Problem: For the records that follow, please set down exactly the lines between the one holding "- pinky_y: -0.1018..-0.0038" and the one holding "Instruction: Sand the", inclusive, and only those.

Extracted records:
╭──
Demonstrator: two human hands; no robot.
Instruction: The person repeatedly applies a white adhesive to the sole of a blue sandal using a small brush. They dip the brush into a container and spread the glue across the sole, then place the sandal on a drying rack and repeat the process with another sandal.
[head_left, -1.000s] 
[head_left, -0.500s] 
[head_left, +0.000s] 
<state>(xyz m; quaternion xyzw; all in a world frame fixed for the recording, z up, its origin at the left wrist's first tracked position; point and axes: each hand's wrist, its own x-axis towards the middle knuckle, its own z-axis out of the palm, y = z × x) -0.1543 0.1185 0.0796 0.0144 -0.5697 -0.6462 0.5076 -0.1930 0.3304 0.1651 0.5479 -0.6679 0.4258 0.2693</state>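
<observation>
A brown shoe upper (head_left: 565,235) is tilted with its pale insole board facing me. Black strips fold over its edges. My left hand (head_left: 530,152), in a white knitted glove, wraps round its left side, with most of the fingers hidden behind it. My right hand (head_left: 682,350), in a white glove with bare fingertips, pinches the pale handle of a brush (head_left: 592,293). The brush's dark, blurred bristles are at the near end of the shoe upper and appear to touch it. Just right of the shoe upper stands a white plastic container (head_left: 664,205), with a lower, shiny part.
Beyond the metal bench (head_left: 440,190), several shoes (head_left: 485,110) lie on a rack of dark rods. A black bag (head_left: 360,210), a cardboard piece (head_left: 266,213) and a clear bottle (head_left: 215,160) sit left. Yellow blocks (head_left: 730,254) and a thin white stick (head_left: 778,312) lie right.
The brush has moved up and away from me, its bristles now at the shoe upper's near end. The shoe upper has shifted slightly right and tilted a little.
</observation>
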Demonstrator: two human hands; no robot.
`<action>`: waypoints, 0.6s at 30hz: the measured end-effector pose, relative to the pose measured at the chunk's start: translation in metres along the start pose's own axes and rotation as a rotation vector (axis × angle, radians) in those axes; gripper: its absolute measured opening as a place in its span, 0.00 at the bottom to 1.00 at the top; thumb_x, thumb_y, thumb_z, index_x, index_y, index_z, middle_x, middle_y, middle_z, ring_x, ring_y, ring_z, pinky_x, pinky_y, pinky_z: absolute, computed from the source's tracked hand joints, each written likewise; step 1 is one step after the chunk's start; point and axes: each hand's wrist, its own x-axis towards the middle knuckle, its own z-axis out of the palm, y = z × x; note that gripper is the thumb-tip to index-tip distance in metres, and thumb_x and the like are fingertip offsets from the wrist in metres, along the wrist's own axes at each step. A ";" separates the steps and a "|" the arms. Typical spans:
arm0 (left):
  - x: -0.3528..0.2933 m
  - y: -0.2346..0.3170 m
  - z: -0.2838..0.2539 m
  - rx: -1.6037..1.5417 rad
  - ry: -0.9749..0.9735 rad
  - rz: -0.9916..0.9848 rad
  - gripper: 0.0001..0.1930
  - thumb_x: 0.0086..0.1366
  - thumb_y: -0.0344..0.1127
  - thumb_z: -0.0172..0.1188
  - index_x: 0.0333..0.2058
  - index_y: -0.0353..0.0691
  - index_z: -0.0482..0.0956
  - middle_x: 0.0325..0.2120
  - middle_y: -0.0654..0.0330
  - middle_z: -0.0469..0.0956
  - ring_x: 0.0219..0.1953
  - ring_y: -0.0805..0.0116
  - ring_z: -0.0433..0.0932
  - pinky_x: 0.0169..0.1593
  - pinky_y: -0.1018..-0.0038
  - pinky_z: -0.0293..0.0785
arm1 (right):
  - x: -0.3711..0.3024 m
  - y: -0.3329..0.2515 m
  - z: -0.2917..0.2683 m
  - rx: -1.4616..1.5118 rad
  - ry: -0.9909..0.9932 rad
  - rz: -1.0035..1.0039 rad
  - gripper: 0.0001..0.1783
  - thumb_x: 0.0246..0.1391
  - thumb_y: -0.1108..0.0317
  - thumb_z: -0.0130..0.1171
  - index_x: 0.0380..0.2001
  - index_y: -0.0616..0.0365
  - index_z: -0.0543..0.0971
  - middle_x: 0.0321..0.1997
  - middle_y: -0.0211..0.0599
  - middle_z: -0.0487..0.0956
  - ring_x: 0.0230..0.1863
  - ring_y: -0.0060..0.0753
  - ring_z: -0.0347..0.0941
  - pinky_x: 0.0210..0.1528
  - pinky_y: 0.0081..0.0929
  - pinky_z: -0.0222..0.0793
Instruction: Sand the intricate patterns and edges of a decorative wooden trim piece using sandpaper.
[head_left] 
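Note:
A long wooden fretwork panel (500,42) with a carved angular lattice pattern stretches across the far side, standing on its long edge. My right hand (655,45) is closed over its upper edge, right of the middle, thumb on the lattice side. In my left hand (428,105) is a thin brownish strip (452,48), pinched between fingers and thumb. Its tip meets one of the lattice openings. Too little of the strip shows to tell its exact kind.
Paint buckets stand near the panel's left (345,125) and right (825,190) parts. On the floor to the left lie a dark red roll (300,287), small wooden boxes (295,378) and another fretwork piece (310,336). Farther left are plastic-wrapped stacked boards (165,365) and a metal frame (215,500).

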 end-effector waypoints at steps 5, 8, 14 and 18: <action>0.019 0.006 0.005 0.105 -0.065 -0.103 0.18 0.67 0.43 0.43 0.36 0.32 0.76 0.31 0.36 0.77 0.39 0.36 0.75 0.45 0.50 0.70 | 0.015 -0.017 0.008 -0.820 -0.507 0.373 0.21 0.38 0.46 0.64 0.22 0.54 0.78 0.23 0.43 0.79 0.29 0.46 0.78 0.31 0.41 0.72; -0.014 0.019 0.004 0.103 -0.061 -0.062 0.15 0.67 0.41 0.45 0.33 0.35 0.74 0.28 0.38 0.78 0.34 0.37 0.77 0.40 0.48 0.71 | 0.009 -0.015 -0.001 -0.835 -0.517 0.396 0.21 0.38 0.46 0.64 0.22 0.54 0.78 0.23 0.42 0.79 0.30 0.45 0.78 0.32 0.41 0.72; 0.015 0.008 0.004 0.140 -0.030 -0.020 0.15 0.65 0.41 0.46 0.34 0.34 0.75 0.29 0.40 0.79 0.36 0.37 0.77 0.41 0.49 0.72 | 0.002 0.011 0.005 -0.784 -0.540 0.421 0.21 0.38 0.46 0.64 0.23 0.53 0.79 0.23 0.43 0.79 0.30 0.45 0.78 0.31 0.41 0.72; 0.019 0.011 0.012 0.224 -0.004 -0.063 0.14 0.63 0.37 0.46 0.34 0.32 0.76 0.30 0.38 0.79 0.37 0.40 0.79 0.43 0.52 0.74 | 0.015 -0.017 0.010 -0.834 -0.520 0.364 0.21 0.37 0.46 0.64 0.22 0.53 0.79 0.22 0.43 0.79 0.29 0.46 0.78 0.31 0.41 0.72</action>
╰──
Answer for this exercise:
  - pinky_y: -0.1018..-0.0038
  - pinky_z: -0.0293..0.0785
arm1 (right):
  - x: -0.3711..0.3024 m
  - y: -0.3329..0.2515 m
  - z: -0.2917..0.2683 m
  - rx: -1.4616..1.5118 rad
  - ry: -0.9909..0.9932 rad
  - rz: -1.0035..1.0039 rad
  - gripper: 0.0001..0.1783
  - thumb_x: 0.0246..0.1391
  - thumb_y: -0.1108..0.0317
  - thumb_z: -0.0130..0.1171
  - index_x: 0.0380..0.2001
  - index_y: -0.0616..0.0365
  - index_z: -0.0543..0.0971
  - middle_x: 0.0321..0.1997
  - middle_y: -0.0211..0.0599
  - middle_z: -0.0487..0.0956
  - ring_x: 0.0230..0.1863
  - ring_y: -0.0060..0.0753
  - ring_z: -0.0347..0.0941
  - pinky_x: 0.0210..0.1528
  - pinky_y: 0.0081..0.0929
  - pinky_z: -0.0222..0.0793
Instruction: Sand the intricate patterns and edges of a decorative wooden trim piece using sandpaper.

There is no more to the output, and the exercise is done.